Après une nuit bien mouvementée à cause d'une ambiance au camping très agréable, il était temps d'affronter (malheureusement) la dernière journée de ce festival. Les deathcoreux de Suicide Silence allaient être ma première virée pour aujourd'hui, et il valait mieux être en forme pour les affronter. Du blast beat, du breakdown bien lourd et bien gras, la voix hurlée de Hernan Hermida... Que du bon, surtout lorsque le groupe se met à foutre le bordel en fosse avec des titres "You Only Live Once", "You Can't Stop Me" ou encore le redoutable "Unanswered".

Le groupe est un véritable coffre-fort, un mur de son qui nous écrase peu à peu. Seul ce chant clair affreux sur "Doris" vient vraiment comme un cheveu sur la soupe, mais je savais déjà à quoi m'attendre étant donné que je n'avais pas accroché ce titre sur CD. Je pense que les gens suivant attentivement le groupe savent ce que je veux dire.

Après le Deathcore, il était temps de voir un du bon Thrash comme sait bien en faire Lost Society. Les petits jeunots finlandais, fiers de rendre hommage à leurs aînés des années 80, étaient véritablement en forme sur la Spitfire Stage. Privilégiant une incroyable connexion avec le public et du bon riff tranchant en pagaille, la formation allait forcément nous assurer une très belle prestation. Ça va vite, ça bouge dans le public, ça slamme, ça remue des cheveux, ça pogote... Lost Society a foutu le bordel, et ils aiment quand c'est bien fait, comme ils le diront souvent entre deux chansons, félicitant le public pour son énergie. Une communion que l'on adore voir en live et qu'il faut absolument que le groupe garde avec lui.

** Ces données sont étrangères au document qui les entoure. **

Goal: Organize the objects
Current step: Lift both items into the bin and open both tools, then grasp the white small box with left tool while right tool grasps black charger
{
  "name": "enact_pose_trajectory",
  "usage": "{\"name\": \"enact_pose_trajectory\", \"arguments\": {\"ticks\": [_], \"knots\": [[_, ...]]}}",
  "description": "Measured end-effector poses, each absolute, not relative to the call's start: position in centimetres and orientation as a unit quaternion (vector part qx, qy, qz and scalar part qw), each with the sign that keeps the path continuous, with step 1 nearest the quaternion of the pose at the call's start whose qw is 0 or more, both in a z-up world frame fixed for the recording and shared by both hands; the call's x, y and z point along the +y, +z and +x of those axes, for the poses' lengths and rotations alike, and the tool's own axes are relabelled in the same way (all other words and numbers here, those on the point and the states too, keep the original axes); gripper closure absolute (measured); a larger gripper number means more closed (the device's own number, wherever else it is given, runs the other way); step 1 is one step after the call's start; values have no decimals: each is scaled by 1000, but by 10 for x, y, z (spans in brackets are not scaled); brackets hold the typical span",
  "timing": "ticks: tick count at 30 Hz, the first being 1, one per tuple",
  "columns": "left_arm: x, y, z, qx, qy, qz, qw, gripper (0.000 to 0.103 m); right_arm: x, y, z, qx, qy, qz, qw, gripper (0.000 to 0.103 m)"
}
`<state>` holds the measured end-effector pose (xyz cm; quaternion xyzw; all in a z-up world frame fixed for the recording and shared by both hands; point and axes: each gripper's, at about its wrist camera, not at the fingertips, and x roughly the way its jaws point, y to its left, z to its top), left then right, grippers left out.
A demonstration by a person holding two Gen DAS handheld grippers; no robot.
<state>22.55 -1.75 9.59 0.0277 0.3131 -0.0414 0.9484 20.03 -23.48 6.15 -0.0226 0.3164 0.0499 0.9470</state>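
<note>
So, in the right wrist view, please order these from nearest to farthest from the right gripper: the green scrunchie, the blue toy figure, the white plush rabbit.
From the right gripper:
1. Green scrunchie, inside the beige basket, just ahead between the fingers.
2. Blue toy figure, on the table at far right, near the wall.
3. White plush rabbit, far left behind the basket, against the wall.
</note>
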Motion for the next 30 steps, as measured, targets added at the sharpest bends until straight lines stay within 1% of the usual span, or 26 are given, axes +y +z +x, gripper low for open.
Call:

Il était maintenant temps de prêter une petite oreille au bordel qui se jouait sur la Mainstage 01, avec les tarés de Suicidal Tendencies. Officiant dans un Hardcore Punk des plus énervés, il faut dire que le groupe a de la bouteille, que ce soit en termes d'album ou bien en termes de performance scénique. Les membres se connaissent par coeur, évoluant sur la scène comme des poissons dans l'eau, arpentant à droite et à gauche pour un petit signe au public ou bien un bon chant rageur dans le micro. Les musiciens s'éclatent vraiment à jouer leur musique, une musique faite de riffs rentre-dedans et de percussions survitaminées.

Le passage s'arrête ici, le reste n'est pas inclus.